6. In terms of the provisions of Regulations 2004, the agreement for short term open access of distribution system and supply of regular and standby HT supply came to be executed between the parties i.e. the appellant and the respondent herein on 22nd September, 2006 and draft format of the open access agreement became effective from 01st May, 2006 and they are concerned with Part III of standby supply and the manner in which the billing has to take place followed with payments. The relevant clauses of the open access agreement for the purpose are reproduced thereunder:-

"22. Tariff applicable for stand by supply shall be as applicable for temporary supply as per tariff for electricity supply determined by RERC as applicable to HT large industrial/ mixed load/ bulk supply service. Tariff shall be applied on daily basis as & when such standby supply is availed & shall be subject to minimum annual drawal for 36 days in a financial year.

25. This agreement shall, subject as hereinafter provided, remain in force at least for a period of one year in the first instance commencing from the date of supply and shall remain in force till its termination.

Provided that either party shall be at liberty to terminate this agreement or get his contract demand altered by giving one month's notice in writing in that behalf subject to the condition shall reduction in contract demand will be permissible only on completion of initial period of one year including the notice period. The consumer can also get his connection permanently disconnected or get his contract demand reduced on the same day of notice if he is ready to by pay the minimum billing amount equivalent to one month.

29. Billing

(1) Ajmer Discom (distribution licensee) shall raise the bills at the end of the month for the use of distribution system for wheeling of Open Access Power, as also for regular and standby supply. The bills shall be for:

a. Wheeling charges for the contracted open access power on distribution system as determined by the Commission from time to time.

b. Cross-subsidy surcharge as determined by the Commission, from time to time under OA Regulations.

c. Additional surcharge as determined by the Commission from time to time under OA Regulation in case the consumer avails open access and receives electricity supply from a licensee other than (i.e. distribution licensee of the area of supply).

d. Regular supply as per tariff for supply of electricity, specified by the distribution licensee for temporary supply for large industrial / non domestic/ mixed load service (schedule HT-5).
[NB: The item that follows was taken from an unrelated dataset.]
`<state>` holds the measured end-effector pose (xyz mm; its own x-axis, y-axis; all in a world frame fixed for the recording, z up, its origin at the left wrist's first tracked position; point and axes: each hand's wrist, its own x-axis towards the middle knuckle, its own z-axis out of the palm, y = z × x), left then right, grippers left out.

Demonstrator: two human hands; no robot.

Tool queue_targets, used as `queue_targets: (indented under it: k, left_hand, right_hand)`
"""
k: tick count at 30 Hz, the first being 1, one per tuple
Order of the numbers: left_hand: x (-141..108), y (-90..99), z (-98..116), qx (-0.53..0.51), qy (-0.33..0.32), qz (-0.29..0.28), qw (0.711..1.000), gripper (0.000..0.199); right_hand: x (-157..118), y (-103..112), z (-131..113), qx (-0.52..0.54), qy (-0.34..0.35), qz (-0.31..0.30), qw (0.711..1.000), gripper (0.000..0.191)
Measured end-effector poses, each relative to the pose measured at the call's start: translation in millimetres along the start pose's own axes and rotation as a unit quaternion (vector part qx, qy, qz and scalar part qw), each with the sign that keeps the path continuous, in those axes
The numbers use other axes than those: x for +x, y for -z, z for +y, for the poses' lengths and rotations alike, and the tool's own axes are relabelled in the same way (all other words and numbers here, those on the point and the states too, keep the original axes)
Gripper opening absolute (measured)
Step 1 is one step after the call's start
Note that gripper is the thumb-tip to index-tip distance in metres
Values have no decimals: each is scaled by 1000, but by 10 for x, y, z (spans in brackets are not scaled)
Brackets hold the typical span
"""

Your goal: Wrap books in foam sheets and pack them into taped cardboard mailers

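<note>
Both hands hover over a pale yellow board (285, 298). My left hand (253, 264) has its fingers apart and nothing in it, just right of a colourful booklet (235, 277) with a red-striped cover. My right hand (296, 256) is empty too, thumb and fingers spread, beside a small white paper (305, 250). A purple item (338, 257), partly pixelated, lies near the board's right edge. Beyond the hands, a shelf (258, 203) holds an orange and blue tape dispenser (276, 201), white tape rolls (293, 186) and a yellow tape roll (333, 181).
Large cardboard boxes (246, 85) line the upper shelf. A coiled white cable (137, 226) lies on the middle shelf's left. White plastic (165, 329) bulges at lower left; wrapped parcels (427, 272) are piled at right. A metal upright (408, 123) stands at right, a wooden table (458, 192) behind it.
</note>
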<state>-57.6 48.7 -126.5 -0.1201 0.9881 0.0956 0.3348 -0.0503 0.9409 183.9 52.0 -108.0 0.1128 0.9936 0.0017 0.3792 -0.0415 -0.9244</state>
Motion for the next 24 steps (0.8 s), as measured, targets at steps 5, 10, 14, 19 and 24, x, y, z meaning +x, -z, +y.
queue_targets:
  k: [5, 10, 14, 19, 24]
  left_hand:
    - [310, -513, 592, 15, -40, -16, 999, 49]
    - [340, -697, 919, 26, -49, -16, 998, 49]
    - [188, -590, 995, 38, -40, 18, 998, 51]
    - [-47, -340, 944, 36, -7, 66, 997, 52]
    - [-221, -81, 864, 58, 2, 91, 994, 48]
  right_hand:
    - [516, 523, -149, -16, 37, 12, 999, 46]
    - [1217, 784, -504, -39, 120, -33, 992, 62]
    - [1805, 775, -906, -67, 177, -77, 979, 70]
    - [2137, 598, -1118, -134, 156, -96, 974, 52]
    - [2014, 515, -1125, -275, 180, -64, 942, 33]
e. Standby supply as per tariff for supply of electricity, specified by the distribution licensee for temporary supply for large industrial/non domestic/ mixed load service, during the period of outage of generating unit effecting open access supply for the days of such drawals.

f. Inadvertent drawal of electricity in excess of regular & standby supply as per subclause (e) at temporary supply tariff.

g. Reactive energy charges for open access supply at the rates specified by the Commission.

(2) The Billing shall be made as per finalized energy accounts issued by SLDC, based on various para-meters at 15 minutes interval, starting from 0.00 hours of the day, stored in ABT complaint meters and as specified by the Commission.

Provided, that pending finalization of energy accounts by SLDC, bills shall be issued by the distribution licensee based on provisional energy account.

Provided that a soft copy of the provisional and final energy account shall be supplied to open access customer along with the bills.

30. Payments:

The open access customer shall arrange the payments for the bills raised by the distribution licensee within the due date indicated on such bills. In the event of monthly bill[s] not paid in full within the period specified on the bills, the Open access customer shall pay the Late Payment Surcharge to the distribution licensee. Late payment surcharge shall be as specified for applicable tariff at clause 28(d) from time to time.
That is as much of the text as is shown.